Delta Plus is a new variant, known as AY.1, which is related to the Delta variant.

It is thought to be even more infectious than the Delta variant, which in itself is 60% more transmissible than the Alpha, or Kent variant.

Scientists have warned that the Delta Plus variant has three worrying characteristics.

It reportedly has increased transmissibility, stronger binding in receptors of lung cells and potential reduction in monoclonal antibody response.

What are the symptoms of the Delta Plus variant?

It's not yet clear whether the symptoms of of the Delta Plus Covid variant is different to those of the Delta variant.

However, India's News 18 channel has reported that those who have become ill with the Delta plus have had symptoms such as stomach ache, vomiting, loss of appetite, nausea, joint pains and hearing impairment.

According to the NHS, the main symptoms of coronavirus are a new, continuous cough, loss of smell and taste, and a high fever.
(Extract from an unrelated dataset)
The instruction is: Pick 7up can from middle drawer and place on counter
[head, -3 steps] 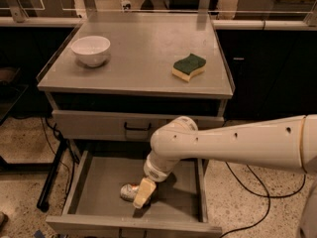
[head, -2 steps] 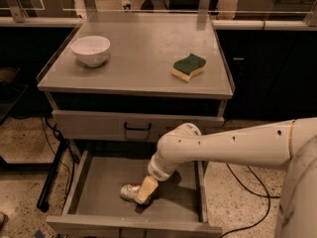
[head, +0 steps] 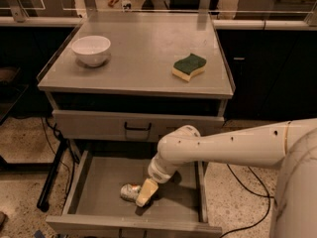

But those who have had the Delta variant have also reported different symptoms, such as a headache, runny nose and sore throat.

Should we be worried?

Dr Lance Pinto, consultant respirologist at the Hinduja National Hospital, told Sky News: "We are quite concerned about the Delta plus variant, given that it has a mutation that was attributed to the Beta variant – escaping the immunity offered by the Astra vaccine (the vaccine received by a majority in India).

"The concerns also revolve around the possibility of reinfections as there are reports that the variant escapes neutralization with the antibody cocktail."

However, scientists told BBC that it's too early to tell if the so-called Delta Plus variant is more dangerous than the original one.

It also suggested India has acted too soon to label it a variant of concern.

Dr Gagandeep Kang, a virologist and the first Indian woman to be elected Fellow of the Royal Society of London, said: "There is no data yet to support the variant of concern claim.

"You need biological and clinical information in order to consider whether it is truly a variant of concern."